Clad only in a plain black bra and pants, she paused in front of the mirror. Yessir, step right up and see the amazing regenerating woman. Lightly she touched the edges of flesh and skin that had been torn apart less than five minutes ago and were now almost knit together, before twisting the washbasin’s taps on full blast and running hot water over a washcloth. The water swirling in the sink ran crimson, then pink and finally clear as she automatically scrubbed the drying blood away, her attention still on her reflection. Break her bones and she’ll bounce back. Shoot her full of holes and she heals right up. Is she a freak, a lab rat, a monster? Why, she’s all of those things, ladies and gentlemen, and a fool besides, because the one part of her that won’t heal is her heart—not the organ but the feelings she once had for the man who lied to her all her life. Come on, folks, let’s give the little lady a big round of—
“Shut up!” The washcloth fell unheeded as Dawn grasped the edges of the sink and brought her face to within inches of the mirror. “Shut up, shut up, shut up! I have healed! I’m perfectly fine! Sure, I loved you, you bastard—I loved you so much I used to pretend you weren’t my uncle but my real father! I loved you and I believed your lies and I thought—I thought—”
The woman in the mirror opened her mouth in a silent rictus of grief. Her gold-green eyes were red rimmed and her face was wet with tears. Behind her there seemed to be a ghostly image—an image of a man, no longer young, with lines of experience and
regret on his face and shadows of pain under his eyes. Dawn reached out and touched the ghostly reflection.
“I thought you loved me, Uncle Lee.” Her whisper was agonized. “But that was just part of the lie, wasn’t it? Because even if I could somehow overlook everything else you were and did, I can’t overlook the fact that you killed my mother, Rainy Miller. Her death at your hands has to mean that you never felt anything at all for me, and knowing that has been tearing me apart, despite what I told Kayla Ryan…and despite what I’ve tried to tell myself.”
She let her hand fall away from the reflection. Her anguish hardened. “Don’t come back anymore, Lee. Your little lab rat doesn’t need you. Stay dead and stop haunting me, and maybe then I’ll be able to heal, you bastard.”
Gripping the sides of the sink, she let her head hang between her braced arms for a moment. When she looked up once more, there was no one reflected in the mirror but herself. She firmed her lips to a straight line, swiped the back of her hand across her tear-marked face and began to reach for the drab robe hanging on the back of the door.
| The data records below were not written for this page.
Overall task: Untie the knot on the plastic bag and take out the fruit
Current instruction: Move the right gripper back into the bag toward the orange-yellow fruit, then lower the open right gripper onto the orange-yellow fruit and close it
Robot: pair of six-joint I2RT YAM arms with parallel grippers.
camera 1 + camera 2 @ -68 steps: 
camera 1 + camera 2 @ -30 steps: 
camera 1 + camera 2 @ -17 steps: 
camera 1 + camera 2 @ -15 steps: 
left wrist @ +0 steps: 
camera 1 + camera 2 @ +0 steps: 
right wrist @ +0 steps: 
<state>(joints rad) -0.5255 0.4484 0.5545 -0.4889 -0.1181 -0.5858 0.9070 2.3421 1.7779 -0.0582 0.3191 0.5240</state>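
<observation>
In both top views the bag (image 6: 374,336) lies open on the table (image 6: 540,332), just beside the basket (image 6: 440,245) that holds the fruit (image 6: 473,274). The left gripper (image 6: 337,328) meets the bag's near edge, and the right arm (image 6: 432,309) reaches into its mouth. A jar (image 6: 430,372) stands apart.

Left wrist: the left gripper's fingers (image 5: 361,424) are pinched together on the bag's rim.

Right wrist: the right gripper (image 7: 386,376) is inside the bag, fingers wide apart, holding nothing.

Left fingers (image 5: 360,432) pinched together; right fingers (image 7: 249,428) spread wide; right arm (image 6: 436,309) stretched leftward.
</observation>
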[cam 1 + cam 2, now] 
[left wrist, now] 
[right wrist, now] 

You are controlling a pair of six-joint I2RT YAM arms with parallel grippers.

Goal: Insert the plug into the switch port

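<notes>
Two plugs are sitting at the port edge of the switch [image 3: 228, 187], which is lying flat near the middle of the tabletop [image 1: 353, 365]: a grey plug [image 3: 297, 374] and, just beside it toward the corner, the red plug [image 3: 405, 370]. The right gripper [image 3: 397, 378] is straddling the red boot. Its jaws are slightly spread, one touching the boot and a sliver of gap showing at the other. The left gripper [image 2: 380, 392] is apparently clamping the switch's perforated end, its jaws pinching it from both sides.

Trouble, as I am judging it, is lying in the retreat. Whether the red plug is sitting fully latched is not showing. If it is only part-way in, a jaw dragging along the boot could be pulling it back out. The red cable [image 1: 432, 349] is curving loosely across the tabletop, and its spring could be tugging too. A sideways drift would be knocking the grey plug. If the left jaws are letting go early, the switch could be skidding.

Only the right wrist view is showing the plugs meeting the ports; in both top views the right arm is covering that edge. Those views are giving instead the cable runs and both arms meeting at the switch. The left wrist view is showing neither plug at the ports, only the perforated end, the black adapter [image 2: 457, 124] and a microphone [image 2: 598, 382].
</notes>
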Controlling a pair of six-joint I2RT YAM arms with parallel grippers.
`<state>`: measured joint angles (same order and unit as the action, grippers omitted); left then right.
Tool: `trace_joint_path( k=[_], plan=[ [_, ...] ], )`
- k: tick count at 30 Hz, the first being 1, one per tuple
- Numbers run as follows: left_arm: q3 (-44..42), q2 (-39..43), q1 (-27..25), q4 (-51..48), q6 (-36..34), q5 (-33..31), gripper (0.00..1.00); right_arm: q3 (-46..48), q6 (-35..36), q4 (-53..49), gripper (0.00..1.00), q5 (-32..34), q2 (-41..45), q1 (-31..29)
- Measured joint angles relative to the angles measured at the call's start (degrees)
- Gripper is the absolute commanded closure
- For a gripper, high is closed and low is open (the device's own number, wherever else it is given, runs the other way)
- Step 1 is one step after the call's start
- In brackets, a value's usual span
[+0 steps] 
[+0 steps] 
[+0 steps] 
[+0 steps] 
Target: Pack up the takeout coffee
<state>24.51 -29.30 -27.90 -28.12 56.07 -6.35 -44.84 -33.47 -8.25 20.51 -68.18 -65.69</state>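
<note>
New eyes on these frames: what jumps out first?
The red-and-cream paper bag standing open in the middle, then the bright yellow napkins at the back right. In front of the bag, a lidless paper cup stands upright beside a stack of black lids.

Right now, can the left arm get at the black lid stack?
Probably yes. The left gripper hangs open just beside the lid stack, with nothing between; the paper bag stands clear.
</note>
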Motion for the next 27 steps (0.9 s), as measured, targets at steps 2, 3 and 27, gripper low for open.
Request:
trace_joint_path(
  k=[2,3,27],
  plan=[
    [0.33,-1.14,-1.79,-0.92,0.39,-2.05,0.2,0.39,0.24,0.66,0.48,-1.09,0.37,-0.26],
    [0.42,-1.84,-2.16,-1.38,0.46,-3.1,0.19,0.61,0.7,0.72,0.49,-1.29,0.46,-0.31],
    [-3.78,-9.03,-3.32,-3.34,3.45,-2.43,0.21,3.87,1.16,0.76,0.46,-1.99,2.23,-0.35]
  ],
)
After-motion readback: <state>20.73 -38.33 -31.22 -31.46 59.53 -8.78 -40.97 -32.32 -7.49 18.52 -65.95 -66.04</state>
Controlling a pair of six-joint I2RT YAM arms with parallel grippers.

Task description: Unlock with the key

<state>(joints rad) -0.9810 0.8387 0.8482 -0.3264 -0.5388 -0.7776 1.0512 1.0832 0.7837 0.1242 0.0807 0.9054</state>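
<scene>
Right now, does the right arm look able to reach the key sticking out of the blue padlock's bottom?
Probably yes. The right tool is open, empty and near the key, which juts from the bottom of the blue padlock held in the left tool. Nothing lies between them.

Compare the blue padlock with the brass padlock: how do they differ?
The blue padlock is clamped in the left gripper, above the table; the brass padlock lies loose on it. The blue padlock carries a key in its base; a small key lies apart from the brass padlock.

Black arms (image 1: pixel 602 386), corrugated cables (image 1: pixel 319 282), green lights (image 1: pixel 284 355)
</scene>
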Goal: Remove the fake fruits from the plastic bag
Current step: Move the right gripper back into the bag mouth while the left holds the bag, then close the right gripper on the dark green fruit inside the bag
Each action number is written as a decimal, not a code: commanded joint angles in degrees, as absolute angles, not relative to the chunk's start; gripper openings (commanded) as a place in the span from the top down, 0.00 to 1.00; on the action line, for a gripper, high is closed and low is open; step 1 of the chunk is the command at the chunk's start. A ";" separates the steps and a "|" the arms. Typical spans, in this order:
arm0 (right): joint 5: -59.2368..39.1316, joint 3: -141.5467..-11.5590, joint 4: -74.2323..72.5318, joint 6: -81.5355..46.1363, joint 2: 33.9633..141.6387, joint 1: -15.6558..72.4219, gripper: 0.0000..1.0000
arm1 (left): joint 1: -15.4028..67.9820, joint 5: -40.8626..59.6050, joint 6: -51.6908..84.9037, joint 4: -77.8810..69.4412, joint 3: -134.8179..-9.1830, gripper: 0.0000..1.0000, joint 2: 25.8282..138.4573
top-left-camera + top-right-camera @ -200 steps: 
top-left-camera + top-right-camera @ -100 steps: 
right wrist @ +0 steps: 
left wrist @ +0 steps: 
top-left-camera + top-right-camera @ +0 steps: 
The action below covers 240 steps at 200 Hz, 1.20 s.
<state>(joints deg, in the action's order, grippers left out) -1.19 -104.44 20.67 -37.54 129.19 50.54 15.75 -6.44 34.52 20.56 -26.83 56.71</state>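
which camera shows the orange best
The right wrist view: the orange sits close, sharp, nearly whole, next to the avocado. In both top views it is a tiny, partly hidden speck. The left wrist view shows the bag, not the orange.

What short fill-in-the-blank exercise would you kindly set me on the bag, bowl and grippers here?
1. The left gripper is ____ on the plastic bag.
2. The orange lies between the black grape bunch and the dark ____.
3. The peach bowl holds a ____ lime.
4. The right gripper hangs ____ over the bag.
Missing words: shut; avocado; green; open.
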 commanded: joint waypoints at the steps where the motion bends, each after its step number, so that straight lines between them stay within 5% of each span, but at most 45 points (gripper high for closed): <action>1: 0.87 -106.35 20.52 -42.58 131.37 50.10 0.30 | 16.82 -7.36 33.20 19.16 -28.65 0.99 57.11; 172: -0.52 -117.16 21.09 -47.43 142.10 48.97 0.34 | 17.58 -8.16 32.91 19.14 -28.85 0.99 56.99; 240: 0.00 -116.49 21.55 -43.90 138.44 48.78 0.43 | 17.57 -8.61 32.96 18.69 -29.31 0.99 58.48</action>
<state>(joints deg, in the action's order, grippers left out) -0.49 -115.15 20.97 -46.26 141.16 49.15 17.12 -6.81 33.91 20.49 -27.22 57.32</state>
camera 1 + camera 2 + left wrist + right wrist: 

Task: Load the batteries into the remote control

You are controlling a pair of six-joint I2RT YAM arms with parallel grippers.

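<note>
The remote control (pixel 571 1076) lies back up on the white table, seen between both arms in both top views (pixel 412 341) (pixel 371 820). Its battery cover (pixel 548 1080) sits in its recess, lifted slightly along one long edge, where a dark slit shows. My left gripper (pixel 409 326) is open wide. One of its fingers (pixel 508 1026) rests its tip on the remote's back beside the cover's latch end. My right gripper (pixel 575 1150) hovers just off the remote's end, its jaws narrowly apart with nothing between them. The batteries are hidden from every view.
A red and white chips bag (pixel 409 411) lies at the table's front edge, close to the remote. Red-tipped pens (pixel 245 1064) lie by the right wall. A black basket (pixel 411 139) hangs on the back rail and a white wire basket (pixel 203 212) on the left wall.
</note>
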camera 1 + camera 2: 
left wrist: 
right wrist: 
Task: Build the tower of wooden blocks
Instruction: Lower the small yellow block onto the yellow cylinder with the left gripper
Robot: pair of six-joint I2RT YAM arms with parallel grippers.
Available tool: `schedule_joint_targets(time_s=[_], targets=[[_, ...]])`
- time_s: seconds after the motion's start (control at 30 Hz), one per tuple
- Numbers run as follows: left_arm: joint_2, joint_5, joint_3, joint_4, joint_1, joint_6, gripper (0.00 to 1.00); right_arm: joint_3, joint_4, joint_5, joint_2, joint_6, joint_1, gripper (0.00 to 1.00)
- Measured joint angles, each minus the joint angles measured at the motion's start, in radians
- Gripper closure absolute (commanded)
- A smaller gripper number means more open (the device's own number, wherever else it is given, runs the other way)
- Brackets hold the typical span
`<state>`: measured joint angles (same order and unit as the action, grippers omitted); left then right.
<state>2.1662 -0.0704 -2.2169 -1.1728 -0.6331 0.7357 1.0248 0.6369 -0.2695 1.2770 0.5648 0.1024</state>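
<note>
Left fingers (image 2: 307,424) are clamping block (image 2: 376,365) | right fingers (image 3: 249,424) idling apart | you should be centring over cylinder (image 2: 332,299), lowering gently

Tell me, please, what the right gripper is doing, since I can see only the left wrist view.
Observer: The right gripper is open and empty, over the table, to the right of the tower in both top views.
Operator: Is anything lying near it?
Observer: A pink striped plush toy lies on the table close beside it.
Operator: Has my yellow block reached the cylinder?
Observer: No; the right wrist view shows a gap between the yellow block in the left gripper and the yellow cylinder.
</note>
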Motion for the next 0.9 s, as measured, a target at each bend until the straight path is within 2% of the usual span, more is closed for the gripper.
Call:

“Exit O’Shaughnessy, enter Swanson,” she muttered. “God, couldn’t Carter have given her better taste in clothes, or at least—”
“Open the door!”
The shouted command coming from the hall outside her room was accompanied by a violent pounding. Dawn spun around. Only when she was facing the door did she notice she was holding a wickedly jagged shard of glass in her hand, the remains of the water glass she’d instinctively grabbed and smashed to use as a weapon.
“I know you’re in there, Swanson. If you don’t open this door immediately I’m breaking it down!”
The voice belonged to Des Asher. So, presumably, did the boot that crashed into the door a second later, rocking it on its hinges. He was the last person on earth she felt like confronting right now, she thought in trepidation, the last person she could afford to confront while the bullet hole he’d put in her was still healing; but a more important issue was, why was he here at all? There was a full-scale manhunt going on outside this building, a manhunt he himself had ordered, and with all his faults Asher wasn’t the type to let a subordinate shoulder his responsibilities for him.